Now, if you run back outside, you will need to set this WB-setting back to "5500", which it the setting for Daylight or FLASH/Photo Strobe. It is important to keep an eye on this, if your go back and forth between MANUAL (P, A, S, M-Modes) settings, as it will stay at whatever setting you put in, until you reset it and can cause a color cast to your images. In other words, if the camera is set to "3200" (Indoor lighting) and you using manual controls (P-Mode, A-Mode, S-Mode, M-Mode) and you shoot outdoors or with a flash, your images will have a blue cast to them. If you have the camera set to "5500" (Daylight or Flash/Strobe), your images will have a warm yellow tone to them.

If you shoot under fluorescent lighting, you will need to adjust it for that, also. (See the operating manual for further use of WB controls and setting. It's definitely worth a quick read.)

"AWB" (Automatic White Balance) works most of the time, but I usually examine my lighting and set to the the appropriate level, before I start popping shots off. That way, I know what to expect and don't waste time reshooting. AWB can be tricked, occasionally.

Remember: Your bright whites need to look WHITE. If they have a color cast (blue or yellow) to them, you can touch that up in post-processing software, such as Adobe Photoshop Elements or try to correct it BEFORE that step by having the appropriate WB-setting already plugged in.

In your image ... the letter's "SONY" across the top center of your camera are the whitest white in the image. I used that set of pixels to color correct on in the following image:

23597

According to Adobe ... this is the true color in the room.
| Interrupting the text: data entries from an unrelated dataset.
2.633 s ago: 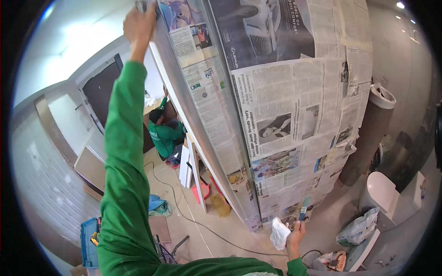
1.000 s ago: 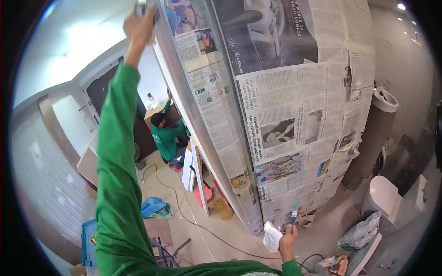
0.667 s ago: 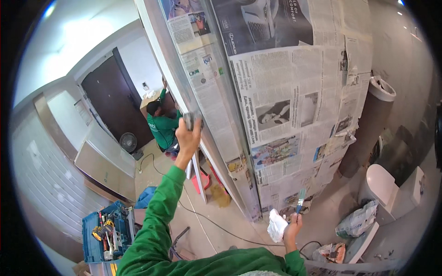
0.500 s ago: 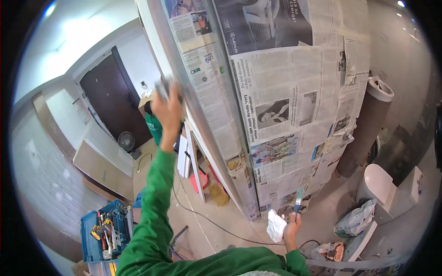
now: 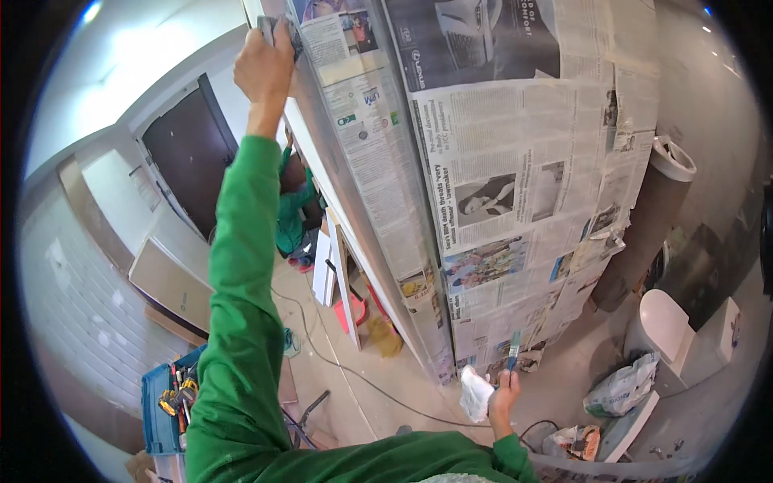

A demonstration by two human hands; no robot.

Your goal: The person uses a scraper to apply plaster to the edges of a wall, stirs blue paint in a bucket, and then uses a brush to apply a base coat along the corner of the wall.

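Note:
My left hand (image 5: 262, 68) is stretched high overhead in a green sleeve. It is closed around a small grey block (image 5: 271, 26) pressed against the grey front edge (image 5: 354, 201) of a tall structure. That structure's side is covered in taped newspaper sheets (image 5: 515, 185). Down low by its base, my right hand (image 5: 503, 396) grips a small paintbrush with a blue handle (image 5: 513, 352), bristles up, and a crumpled white cloth (image 5: 476, 393).
Another person in green (image 5: 291, 211) crouches behind the structure near a dark door (image 5: 189, 153). Below me lie a blue toolbox (image 5: 167, 396), a black cable (image 5: 354, 374), leaning boards (image 5: 334, 270), a white toilet (image 5: 664, 322) and bags (image 5: 620, 386).
My left hand dropped from the top of the edge to about its middle, then rose again to the top. My right hand has stayed low with the brush and cloth.

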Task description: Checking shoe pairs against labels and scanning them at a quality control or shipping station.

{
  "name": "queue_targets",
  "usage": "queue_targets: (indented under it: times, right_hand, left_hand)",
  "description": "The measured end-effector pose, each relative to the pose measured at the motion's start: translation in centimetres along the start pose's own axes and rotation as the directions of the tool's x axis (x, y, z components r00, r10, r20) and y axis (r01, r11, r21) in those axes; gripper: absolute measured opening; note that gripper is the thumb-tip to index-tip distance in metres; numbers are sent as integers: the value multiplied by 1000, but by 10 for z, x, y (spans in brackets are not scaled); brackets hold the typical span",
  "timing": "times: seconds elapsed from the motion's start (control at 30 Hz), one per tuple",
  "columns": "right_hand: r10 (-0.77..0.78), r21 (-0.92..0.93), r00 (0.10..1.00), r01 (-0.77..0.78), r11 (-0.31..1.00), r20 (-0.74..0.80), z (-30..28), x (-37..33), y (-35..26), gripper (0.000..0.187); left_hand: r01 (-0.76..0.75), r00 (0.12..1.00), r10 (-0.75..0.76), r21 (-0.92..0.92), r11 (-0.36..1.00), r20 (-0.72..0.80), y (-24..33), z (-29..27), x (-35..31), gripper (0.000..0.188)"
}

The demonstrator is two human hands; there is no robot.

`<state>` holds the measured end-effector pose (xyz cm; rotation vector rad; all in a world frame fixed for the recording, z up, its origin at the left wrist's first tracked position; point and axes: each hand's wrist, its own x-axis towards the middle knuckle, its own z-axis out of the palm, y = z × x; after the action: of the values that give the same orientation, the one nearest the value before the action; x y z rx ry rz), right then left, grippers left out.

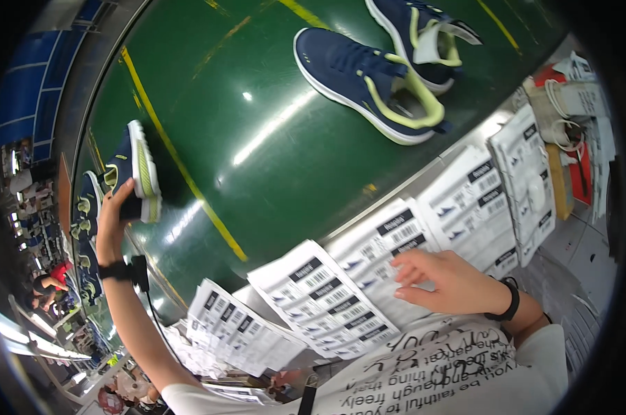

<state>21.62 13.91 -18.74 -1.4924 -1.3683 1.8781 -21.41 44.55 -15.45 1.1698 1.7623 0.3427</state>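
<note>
At the left, my left hand [114, 211] grips a navy sneaker [134, 162] with a white and lime sole, tipped on its side. A second sole shows just below it, partly hidden by the hand. My right hand [441, 280] hovers over or touches the sheets of shoe labels [378, 245]; which one I cannot tell. Its fingers are loosely bent and apart, holding nothing. Farther off on the green surface [209, 131] sits another navy sneaker [354, 79] with a lime collar. Beside it stands its match [423, 34], with white paper inside.
More navy sneakers [88, 207] line up along the far left. Label stacks [320, 297] cover the near edge, and a thicker stack [524, 180] stands at the right. Beyond that lie a pale cable [558, 104] and a red item [581, 166]. Other people [50, 283] work in the left background.
</note>
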Motion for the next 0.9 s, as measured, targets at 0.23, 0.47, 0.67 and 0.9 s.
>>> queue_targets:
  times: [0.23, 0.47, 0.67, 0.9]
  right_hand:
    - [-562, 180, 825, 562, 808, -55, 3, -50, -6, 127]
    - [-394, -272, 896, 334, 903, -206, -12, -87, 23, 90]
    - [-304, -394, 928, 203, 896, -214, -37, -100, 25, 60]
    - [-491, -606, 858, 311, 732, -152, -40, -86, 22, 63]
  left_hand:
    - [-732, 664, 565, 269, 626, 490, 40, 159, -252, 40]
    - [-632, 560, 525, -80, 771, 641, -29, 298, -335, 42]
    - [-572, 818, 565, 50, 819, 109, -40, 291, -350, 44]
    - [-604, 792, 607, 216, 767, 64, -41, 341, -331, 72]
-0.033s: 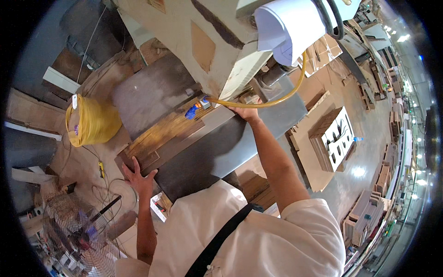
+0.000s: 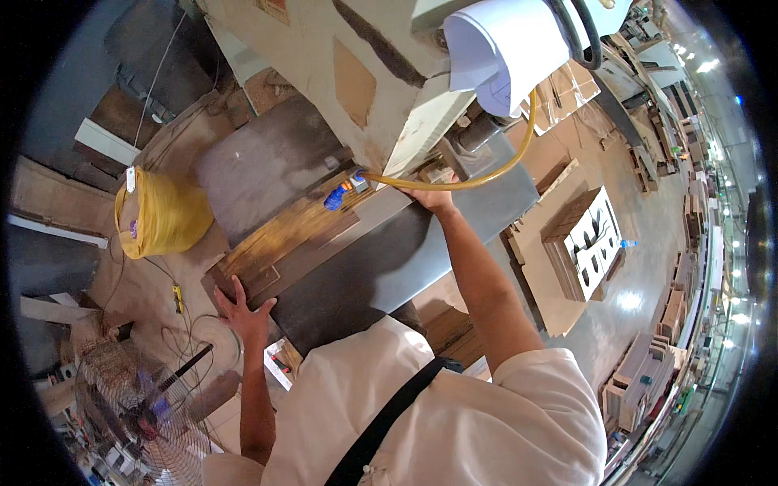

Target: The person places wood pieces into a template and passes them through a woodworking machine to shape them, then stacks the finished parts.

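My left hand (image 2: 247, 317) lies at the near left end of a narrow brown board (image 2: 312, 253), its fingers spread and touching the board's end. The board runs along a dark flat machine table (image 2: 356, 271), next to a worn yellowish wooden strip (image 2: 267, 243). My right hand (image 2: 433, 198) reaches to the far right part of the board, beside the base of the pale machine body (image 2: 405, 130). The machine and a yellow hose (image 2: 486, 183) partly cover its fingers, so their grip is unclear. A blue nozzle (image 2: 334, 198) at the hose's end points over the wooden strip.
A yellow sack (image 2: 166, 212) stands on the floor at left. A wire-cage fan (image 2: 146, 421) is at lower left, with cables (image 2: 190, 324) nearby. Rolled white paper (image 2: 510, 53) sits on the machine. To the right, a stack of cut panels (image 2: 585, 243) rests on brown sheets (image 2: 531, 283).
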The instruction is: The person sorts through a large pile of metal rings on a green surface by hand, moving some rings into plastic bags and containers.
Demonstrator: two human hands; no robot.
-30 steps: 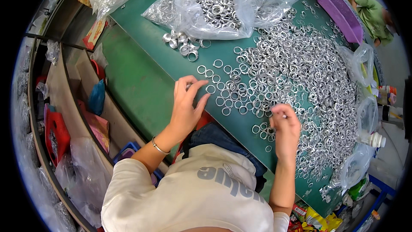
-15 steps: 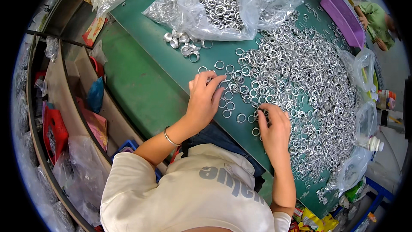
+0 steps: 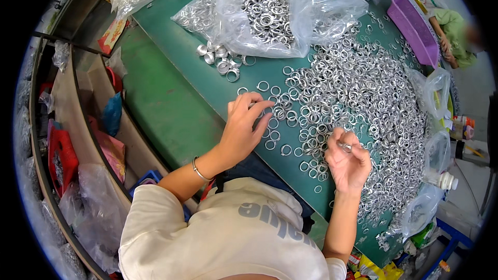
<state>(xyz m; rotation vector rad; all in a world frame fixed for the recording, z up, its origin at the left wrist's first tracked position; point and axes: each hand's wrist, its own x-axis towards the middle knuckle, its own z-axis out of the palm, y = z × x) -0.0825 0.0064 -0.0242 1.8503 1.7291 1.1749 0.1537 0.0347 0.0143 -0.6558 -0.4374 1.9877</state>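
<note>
Many small silver metal rings [image 3: 384,93] lie in a wide heap on the green table [image 3: 179,54], thinning out to loose single rings at its left edge. Over the heap's near-left side, my right hand [image 3: 348,161] is turned palm up, with a silver ring [image 3: 345,147] pinched between thumb and curled fingers. My left hand [image 3: 241,129] is at the loose rings, fingers bent and thumb apart from the index finger. A bit of silver metal, seemingly a ring, shows among its fingers; the rest of that grip is hidden.
A clear plastic bag [image 3: 231,26] full of rings stands at the back, with wider silver bands [image 3: 223,65] beside it. A purple bin [image 3: 413,28] is at the far right, near another person in green [image 3: 451,31]. Curved shelving [image 3: 98,119] runs along the left.
My right hand has lifted off the rings, moved right and turned palm up, now showing a ring in its fingers. My left hand has stayed nearly in place.
</note>
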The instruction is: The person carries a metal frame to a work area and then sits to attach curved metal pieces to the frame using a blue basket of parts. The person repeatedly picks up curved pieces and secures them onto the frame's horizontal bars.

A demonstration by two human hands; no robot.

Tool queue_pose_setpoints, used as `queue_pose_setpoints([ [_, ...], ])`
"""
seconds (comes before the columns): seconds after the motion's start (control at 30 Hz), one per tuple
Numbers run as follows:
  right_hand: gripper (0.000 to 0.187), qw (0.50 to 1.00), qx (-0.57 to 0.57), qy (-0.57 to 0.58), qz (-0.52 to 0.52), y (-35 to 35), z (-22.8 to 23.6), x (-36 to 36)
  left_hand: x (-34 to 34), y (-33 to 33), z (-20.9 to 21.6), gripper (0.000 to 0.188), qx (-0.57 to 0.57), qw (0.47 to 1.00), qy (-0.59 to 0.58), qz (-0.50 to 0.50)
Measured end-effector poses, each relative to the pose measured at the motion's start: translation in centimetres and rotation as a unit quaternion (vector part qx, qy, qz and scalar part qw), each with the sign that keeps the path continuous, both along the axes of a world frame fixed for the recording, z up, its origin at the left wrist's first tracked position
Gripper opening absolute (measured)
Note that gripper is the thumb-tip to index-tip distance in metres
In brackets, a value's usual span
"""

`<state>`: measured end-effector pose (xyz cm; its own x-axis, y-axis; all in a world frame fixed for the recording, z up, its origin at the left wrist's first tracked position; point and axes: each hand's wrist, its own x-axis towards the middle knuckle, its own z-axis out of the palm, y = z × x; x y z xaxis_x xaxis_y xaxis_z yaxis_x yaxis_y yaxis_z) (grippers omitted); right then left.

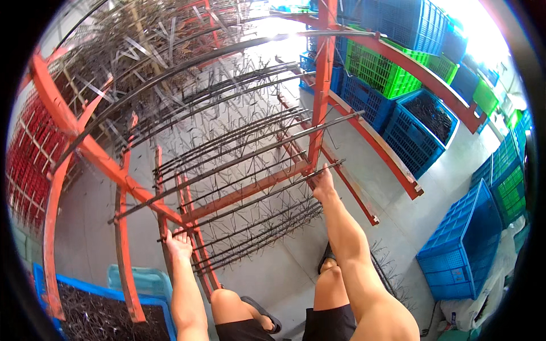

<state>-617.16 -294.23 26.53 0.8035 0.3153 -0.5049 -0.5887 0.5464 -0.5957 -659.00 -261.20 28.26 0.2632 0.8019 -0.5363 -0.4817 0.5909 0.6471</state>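
Two hands hold 1 long thin dark metal rod w/ little hooks (250,200) on a big orange metal rack (85,149).

Left hand (180,243) is closed round the rod's low end, by an orange post. Right hand (322,183) grips the other end, up high near the middle post. The rod lies across the rack w/ more hooked rods above & below it. Blue plastic crates (463,250) sit on the floor at right, green plastic crates (380,71) further back.
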Motion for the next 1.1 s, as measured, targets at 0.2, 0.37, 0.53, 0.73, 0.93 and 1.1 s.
queue_pose_setpoints([
  [0.2, 0.023, 0.989, 0.138, -0.020, -0.050, -3.9, 3.3, -3.7, -1.8, -1.0, 2.1, 0.024, 0.092, 0.989, -0.116, -0.032],
  [0.37, 0.023, 0.983, 0.121, -0.037, -0.133, -13.6, 5.4, -12.5, -6.3, -5.7, 3.4, 0.027, 0.096, 0.976, -0.158, -0.119],
  [0.53, 0.026, 0.991, 0.087, 0.030, -0.096, -17.3, 3.9, -15.4, -9.5, -10.3, 5.9, 0.022, 0.121, 0.980, -0.131, -0.085],
  [0.73, 0.025, 1.000, 0.016, 0.021, 0.012, -19.6, 0.4, -15.2, -12.2, -13.8, 5.2, 0.021, 0.124, 0.983, -0.119, -0.061],
  [0.93, 0.017, 0.981, -0.133, 0.067, 0.125, -21.7, 0.7, -13.2, -12.1, -16.4, 0.5, 0.018, 0.042, 0.984, -0.142, 0.097],
  [1.1, 0.019, 0.976, -0.155, 0.071, 0.135, -21.3, 0.8, -12.3, -11.9, -17.4, -0.3, 0.024, 0.022, 0.987, -0.102, 0.122],
])
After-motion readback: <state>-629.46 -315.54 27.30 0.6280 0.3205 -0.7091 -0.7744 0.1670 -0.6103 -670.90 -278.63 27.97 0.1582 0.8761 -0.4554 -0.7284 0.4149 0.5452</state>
Check out that "SONY" logo on the camera.

So go ahead ... give it a try and see if it improves the color. :D

OneArmedBandit
04-21-2007, 09:47 AM
thanks for taking the time to write that out - i'll try, and repost later on today.

DonSchap
04-21-2007, 10:02 AM
Please review the prior post, as I modified it.

Good luck

OneArmedBandit
04-21-2007, 02:33 PM
yes, i can see the difference after you color corrected it.

thanks again!

i'll try your suggestions in a bit - cross your fingers for me :)

DonSchap
04-21-2007, 02:55 PM
Hey ... it's a learning curve. The equipment has nuances that you need to be aware of in order to make adjustments for ... going forward. I like to do a series of tests with my images ... that allow me to inspect color changes and see if there is something in my source lighting or filtering that may need adjustment.

Once again, a lot of corrections can be done in post-processing, except each correction takes TIME. "Time" is the one currency we have a finite supply, so if I can find and neutralize a problem before I go through a big shoot ... then I have saved some serious time.

Have fun taking your shots ... inspect them for problem areas, when you can and make the necessary adjustments. It's not like you are going to run out of film. :D

Also inspect your the properties or EXIF data, especially if you are using AUTO alot. This will help you understand what the camera is doing to solve the light issues it sees. It does a "general job" of this ... and there will be times where its choices simply will not produce a usable image, either due to the limited light source or the movement of the subject. You need to understand the relationships between APERTURE, SHUTTER-SPEED & ISO to help you arrive at a solution to get your desired image.